To investigate ADAMTS13 and VWF as potential biomarkers for sorafenib response and prognosis in patients with HCC receiving sorafenib treatment.

METHODS

Forty-one patients with HCC receiving sorafenib treatment were included in this study. The initial daily sorafenib dose was 400 mg in all patients. ADAMTS13 activity (ADAMTS13:AC), VWF antigen (VWF:Ag), VEGF levels were determined by enzyme-linked immunosorbent assay. Univariate and multivariate analyses were used to determine predictive factors for sorafenib response and prognosis in patients with HCC receiving sorafenib treatment.

RESULTS

ADAMTS13:AC was significantly higher in patients with stable disease (SD), partial response (PR), and complete response (CR) than in those with progressive disease (PD) (P < 0.05). In contrast, VWF:Ag and the VWF:Ag/ADAMTS13:AC ratio were significantly lower in patients with SD, PR, and CR than in those with PD (P < 0.05 for both). Multivariate analysis showed that the VWF:Ag/ADAMTS13:AC ratio was the only predictive factor for sorafenib response and ADAMTS13:AC was the only prognostic factor in patients with HCC receiving sorafenib treatment. The patients with a low ADAMTS13:AC (< 78.0) had significantly higher VEGF levels than those with a high ADAMTS13:AC (≥ 78.0) (P < 0.05).

CONCLUSION

The VWF:Ag/ADAMTS13:AC ratio and ADAMTS13:AC are potentially useful biomarkers for sorafenib response and prognosis, respectively, in patients with HCC receiving sorafenib treatment.
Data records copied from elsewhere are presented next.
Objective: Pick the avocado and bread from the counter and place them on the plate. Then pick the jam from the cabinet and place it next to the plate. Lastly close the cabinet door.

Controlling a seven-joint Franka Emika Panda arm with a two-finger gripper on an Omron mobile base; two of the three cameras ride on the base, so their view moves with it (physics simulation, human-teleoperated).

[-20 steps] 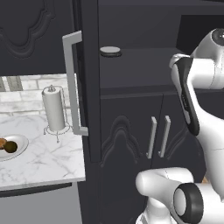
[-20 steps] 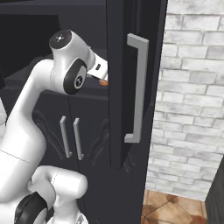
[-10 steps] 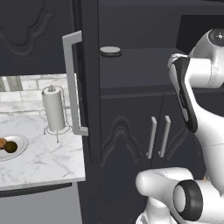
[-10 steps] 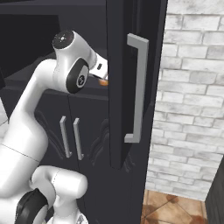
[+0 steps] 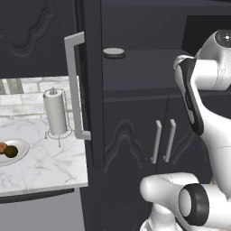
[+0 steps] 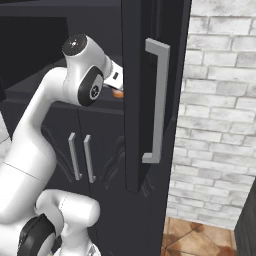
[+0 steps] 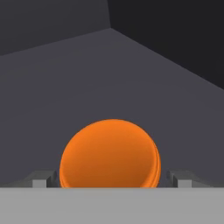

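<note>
In the hand view, the jam [image 7: 110,153], a jar with a round orange top, sits on the dark cabinet shelf. My gripper [image 7: 111,179] is open around it, one fingertip [image 7: 43,178] on either side, not touching. The right base view shows my arm reaching into the black cabinet [image 6: 30,55], with a sliver of the orange jam [image 6: 118,93] showing beside the open cabinet door [image 6: 137,100]. At far left of the left base view, the avocado [image 5: 11,151] and the bread [image 5: 2,147] lie on the plate [image 5: 22,149] on the marble counter [image 5: 49,158].
Another open black door [image 5: 90,90] with a pale bar handle [image 5: 74,85] stands edge-on between counter and shelf. A grey disc [image 5: 113,53] lies on the shelf. A paper towel holder [image 5: 57,117] stands on the counter. Lower doors have paired handles [image 5: 162,140]. A brick wall [image 6: 220,125] is at right.
The arm has shifted slightly further into the cabinet. The jaws have stayed open, and the plate and food have not moved.
</note>
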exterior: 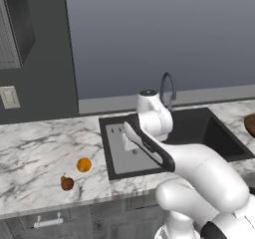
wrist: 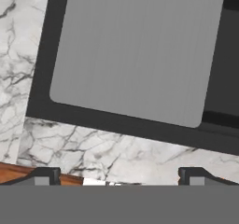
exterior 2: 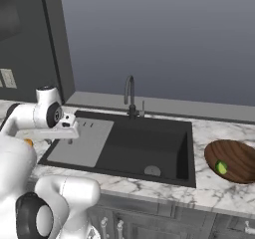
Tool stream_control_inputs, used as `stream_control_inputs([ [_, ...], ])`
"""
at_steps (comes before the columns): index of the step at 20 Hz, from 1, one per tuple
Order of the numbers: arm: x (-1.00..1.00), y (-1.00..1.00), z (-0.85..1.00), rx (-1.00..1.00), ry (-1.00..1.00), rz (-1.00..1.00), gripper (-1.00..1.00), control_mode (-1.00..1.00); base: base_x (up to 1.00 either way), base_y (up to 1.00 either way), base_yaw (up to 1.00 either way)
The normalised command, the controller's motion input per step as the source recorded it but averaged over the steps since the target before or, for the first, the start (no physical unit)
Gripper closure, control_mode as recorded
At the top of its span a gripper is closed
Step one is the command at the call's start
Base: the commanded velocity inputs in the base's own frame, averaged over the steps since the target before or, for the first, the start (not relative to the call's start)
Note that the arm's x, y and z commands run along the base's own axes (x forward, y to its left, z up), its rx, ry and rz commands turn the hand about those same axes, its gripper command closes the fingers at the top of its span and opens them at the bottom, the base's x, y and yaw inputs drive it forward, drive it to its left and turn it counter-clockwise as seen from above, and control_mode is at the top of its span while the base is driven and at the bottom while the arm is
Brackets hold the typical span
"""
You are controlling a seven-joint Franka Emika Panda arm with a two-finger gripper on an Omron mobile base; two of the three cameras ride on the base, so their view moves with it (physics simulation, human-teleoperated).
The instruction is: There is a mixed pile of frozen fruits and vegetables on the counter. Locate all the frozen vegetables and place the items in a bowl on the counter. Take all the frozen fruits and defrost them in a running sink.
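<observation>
Hovering: gripper point(wrist: 116, 178) hangs over the sink's drainboard point(wrist: 135, 50), jaws spread wide and holding nothing; both dark fingertips point(wrist: 46, 175) show at the bottom of the hand view.
Sink: sink point(exterior 2: 144, 143) is a matte black rectangular basin with a round drain, lying beyond and to one side of the jaws.
Drainboard: flat light grey panel with fine ribs and rounded corners, framed in black, directly ahead of the jaws.
Tap: tap point(exterior 2: 129, 96) is a dark arched gooseneck at the back rim of the sink, past the jaws.
Counter: counter point(exterior: 35, 153) is white marble with grey veins and a thick edge, running under the jaws on the near side.
Fruits: orange ball point(exterior: 84, 165), smooth and bright, sits on the marble off to the side of the jaws, left of the sink; brown stemmed fruit point(exterior: 66, 182), pear-like with a thin stem, lies near it, closer to the counter edge; the two are apart.
Bowl: bowl point(exterior 2: 234, 161) is dark reddish-brown, rounded, with a wood-like grain, on the marble well apart from the jaws, across the sink.
Vegetables: a green item point(exterior 2: 221, 167) lies inside the bowl; its exact shape is too small to tell.
</observation>
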Motion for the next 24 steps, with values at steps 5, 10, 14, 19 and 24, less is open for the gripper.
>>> stream_control_inputs([
  [5,0.0,0.79,-0.13,0.0,0.0,0.11,-1.0,-1.0,0.0,0.0,0.0],
  [10,-0.02,0.77,-0.06,0.0,0.02,0.11,-1.0,-1.0,0.0,0.0,0.0],
  [14,-0.17,0.6,0.0,-0.03,0.04,0.11,-1.0,-1.0,0.0,0.0,0.0],
  [19,-0.17,0.59,0.0,-0.05,0.07,0.09,-1.0,-1.0,0.0,0.0,0.0],
  [24,-0.1,0.31,-0.1,0.0,0.07,0.05,-1.0,-1.0,0.0,0.0,0.0],
])
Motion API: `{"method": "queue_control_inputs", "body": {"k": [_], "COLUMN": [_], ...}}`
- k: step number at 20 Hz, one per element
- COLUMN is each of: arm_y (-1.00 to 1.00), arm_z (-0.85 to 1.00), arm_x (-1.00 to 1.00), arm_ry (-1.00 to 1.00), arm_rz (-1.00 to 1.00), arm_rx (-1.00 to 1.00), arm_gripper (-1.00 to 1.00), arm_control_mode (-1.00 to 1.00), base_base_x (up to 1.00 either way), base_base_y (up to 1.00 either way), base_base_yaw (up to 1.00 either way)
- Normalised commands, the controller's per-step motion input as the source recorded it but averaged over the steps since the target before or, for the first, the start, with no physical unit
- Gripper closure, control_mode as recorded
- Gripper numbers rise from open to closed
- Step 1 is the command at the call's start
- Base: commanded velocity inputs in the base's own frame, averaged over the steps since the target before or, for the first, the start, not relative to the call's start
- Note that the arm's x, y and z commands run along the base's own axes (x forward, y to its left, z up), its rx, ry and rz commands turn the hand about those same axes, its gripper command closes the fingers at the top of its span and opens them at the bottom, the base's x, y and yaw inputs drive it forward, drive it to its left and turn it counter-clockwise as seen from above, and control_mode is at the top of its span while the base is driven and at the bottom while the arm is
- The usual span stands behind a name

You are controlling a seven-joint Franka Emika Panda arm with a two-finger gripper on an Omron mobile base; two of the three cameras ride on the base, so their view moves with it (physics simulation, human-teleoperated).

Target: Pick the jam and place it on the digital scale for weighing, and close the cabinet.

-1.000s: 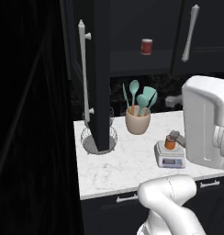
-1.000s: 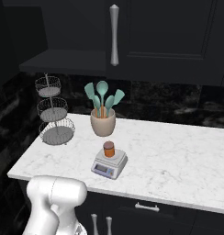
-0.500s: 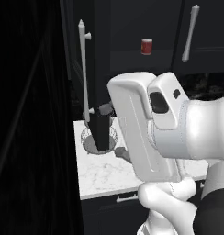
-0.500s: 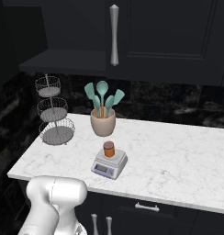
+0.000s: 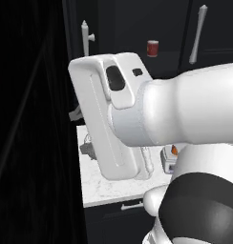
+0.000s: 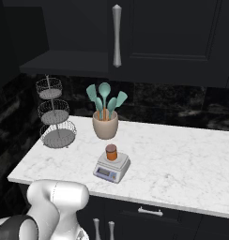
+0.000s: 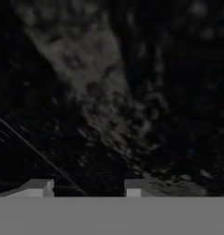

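The small orange cylindrical jam jar stands on the square light-grey digital scale near the white marble table's front edge, so weighing looks done; the tall black cabinet door hangs open; the pincer's state cannot be told.

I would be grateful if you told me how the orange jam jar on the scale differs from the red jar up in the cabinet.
The jam jar is orange with a darker brownish lid; the red jar has a pale lid. The jam jar stands on the digital scale on the counter, while the red jar sits high on a shelf inside the open black cabinet. Both are small upright cylinders.
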Motion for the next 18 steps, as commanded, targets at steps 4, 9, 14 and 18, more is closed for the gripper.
{"method": "queue_control_inputs", "body": {"k": [4, 9, 14, 18], "arm_y": [0.65, 0.4, -0.11, 0.02], "arm_z": [-0.1, -0.47, -0.59, -0.47], "arm_x": [0.95, 1.0, 0.97, 0.97], "arm_ry": [0.0, -0.01, -0.07, -0.08], "arm_rz": [0.0, -0.03, -0.03, -0.01], "arm_rx": [0.0, 0.0, 0.03, 0.07], "arm_gripper": [-1.0, -1.0, -1.0, -1.0], "arm_control_mode": [-1.0, -1.0, -1.0, -1.0], "base_base_x": [0.0, 0.0, 0.0, 0.0], "base_base_y": [0.0, 0.0, 0.0, 0.0], "base_base_yaw": [0.0, 0.0, 0.0, 0.0]}}
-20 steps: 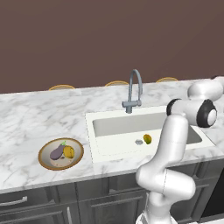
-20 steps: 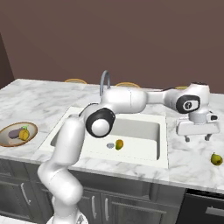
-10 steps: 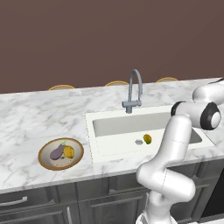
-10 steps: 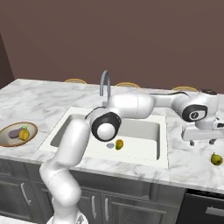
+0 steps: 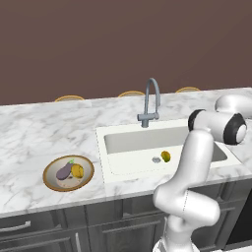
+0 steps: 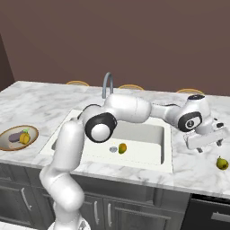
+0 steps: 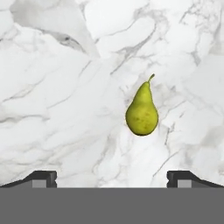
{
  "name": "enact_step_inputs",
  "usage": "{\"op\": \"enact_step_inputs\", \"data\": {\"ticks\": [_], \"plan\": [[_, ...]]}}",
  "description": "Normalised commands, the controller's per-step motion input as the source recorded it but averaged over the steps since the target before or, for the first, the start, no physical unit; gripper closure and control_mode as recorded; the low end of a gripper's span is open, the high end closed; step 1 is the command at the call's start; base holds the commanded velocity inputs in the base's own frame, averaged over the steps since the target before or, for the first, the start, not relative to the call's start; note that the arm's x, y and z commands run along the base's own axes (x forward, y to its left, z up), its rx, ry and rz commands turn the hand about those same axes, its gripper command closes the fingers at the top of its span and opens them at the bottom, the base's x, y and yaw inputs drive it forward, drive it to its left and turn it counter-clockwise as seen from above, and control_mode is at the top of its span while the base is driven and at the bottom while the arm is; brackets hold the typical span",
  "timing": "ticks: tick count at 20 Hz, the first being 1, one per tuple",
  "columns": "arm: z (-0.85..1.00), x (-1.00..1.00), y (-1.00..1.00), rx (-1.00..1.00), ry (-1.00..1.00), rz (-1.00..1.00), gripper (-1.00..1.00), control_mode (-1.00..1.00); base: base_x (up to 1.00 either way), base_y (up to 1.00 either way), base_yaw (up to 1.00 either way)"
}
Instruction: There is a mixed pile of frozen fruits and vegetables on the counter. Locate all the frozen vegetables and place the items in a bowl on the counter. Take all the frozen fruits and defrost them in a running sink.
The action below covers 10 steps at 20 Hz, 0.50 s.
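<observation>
Hovering gripper [image 7: 111, 179] spread wide over pear [image 7: 142, 113], sink [image 6: 152, 155] left of it

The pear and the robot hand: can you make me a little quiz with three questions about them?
1. True or false: the pear lies on the marble counter, not in the sink.
2. Is the gripper A) open with nothing in it, or B) shut on the pear?
3. Fill in: the bowl holds an eggplant and one ____ thing.

Key: 1 true. 2 A. 3 yellow.
</observation>
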Motion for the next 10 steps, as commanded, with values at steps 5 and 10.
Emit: {"op": "enact_step_inputs", "data": {"ticks": [5, 10], "plan": [[-0.03, 0.0, 0.07, -0.1, 0.22, 0.0, -1.0, -1.0, 0.0, 0.0, 0.0], [-0.05, 0.05, -0.28, 0.0, 0.11, -0.05, -1.0, -1.0, 0.0, 0.0, 0.0]]}}
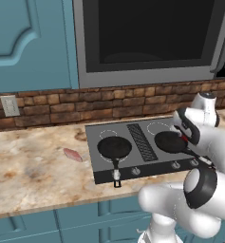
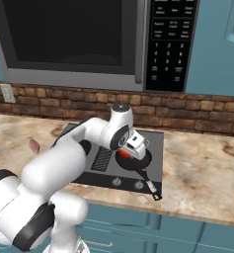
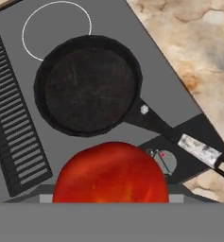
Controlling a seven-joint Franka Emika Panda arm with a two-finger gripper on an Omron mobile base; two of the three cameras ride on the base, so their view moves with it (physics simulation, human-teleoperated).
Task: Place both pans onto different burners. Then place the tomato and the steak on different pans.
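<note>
Held close under the hand camera, the tomato [image 3: 111, 172] sits pinched in the gripper [image 2: 126, 154], above the near edge of the right pan [image 3: 89, 85]. Going left to right: the steak [image 1: 72, 154] lies on the counter [image 1: 33, 166], well apart from the cooktop [image 1: 142, 163]; the left pan [image 1: 114, 147] and right pan each rest on a front burner. So both pans look placed; tomato and steak remain. Only the left base view shows the left pan's empty face, while the hand view shows the right pan is empty.
</note>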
Keywords: ADAMTS13; Von Willebrand factor; Biomarkers; Hepatocellular carcinoma; Sorafenib

Core tip: There is an urgent clinical need to prediction of sorafenib response and prognosis in patients with hepatocellular carcinoma (HCC) receiving sorafenib treatment due to the potentially serious side effects of sorafenib in these patients. Multivariate analysis showed that the von Willebrand factor (VWF) antigen (VWF:Ag)/a disintegrin-like and metalloproteinase with thrombospondin type-1 motifs 13 (ADAMTS13) activity (ADAMTS13:AC) ratio was the only predictive factor for sorafenib response and ADAMTS13:AC was the only prognostic factor in patients with HCC receiving sorafenib treatment. The VWF:Ag/ADAMTS13:AC ratio and ADAMTS13:AC are potentially useful biomarkers for sorafenib response and prognosis, respectively, in patients with HCC receiving sorafenib treatment.